The Evolution of Cardiac ECMO at One Hospital by Gary Grist RN CCP Retired- August 2012


Open heart surgery using cardiopulmonary bypass (CPB) began in 1953. It was used to repair congenital heart defects, mostly in children, because patients with congenital heart disease rarely lived into adulthood. In the 1960’s that changed when coronary artery bypass graft (CABG) surgery was invented to treat acquired heart disease in adults. Researchers and manufacturers focused their attention on adult devices, supplies and techniques. There were 10 times more surgeries in adults than children, so that’s where the market focused. Pediatric cardiac surgery took a back seat, having to use modified adult devices and techniques.

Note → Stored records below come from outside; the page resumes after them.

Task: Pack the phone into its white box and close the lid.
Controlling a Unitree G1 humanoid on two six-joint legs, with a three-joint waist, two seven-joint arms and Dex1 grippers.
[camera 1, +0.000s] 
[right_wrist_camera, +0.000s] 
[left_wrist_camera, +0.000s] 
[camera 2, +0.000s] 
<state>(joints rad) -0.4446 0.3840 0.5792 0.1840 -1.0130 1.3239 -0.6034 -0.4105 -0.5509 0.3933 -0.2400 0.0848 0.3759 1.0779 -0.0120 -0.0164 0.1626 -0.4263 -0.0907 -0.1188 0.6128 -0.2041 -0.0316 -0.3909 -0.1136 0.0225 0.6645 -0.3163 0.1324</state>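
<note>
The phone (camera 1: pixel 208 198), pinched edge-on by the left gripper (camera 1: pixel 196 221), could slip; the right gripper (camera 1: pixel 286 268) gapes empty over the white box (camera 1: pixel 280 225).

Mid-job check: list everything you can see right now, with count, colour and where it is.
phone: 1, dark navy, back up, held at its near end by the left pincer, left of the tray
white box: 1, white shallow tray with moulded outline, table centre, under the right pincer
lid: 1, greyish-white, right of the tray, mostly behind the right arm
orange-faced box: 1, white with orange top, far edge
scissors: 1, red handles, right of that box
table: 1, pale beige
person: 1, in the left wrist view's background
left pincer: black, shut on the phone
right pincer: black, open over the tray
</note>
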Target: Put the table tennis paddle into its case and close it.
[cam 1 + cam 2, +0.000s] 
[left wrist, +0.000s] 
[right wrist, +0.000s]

The open heart program at my old hospital is one of the oldest, continuously operating pediatric programs in the country. Several pediatric surgeons did some cardiac surgery in the 1950’s and early 60’s. It was all pro bono work back then. In 1961, the first formally qualified pediatric cardiac surgeon began a regular schedule of open heart surgeries. He was soon joined by a second surgeon and for more than two decades they performed most of the pediatric cardiac surgery in the city. Both these surgeons trained with the world renowned Dr. Robert Gross in Boston and also did a Fellowship at Great Ormond Street Hospital in England. Another Boston trained surgeon came in the early 1990s when the first surgeon retired.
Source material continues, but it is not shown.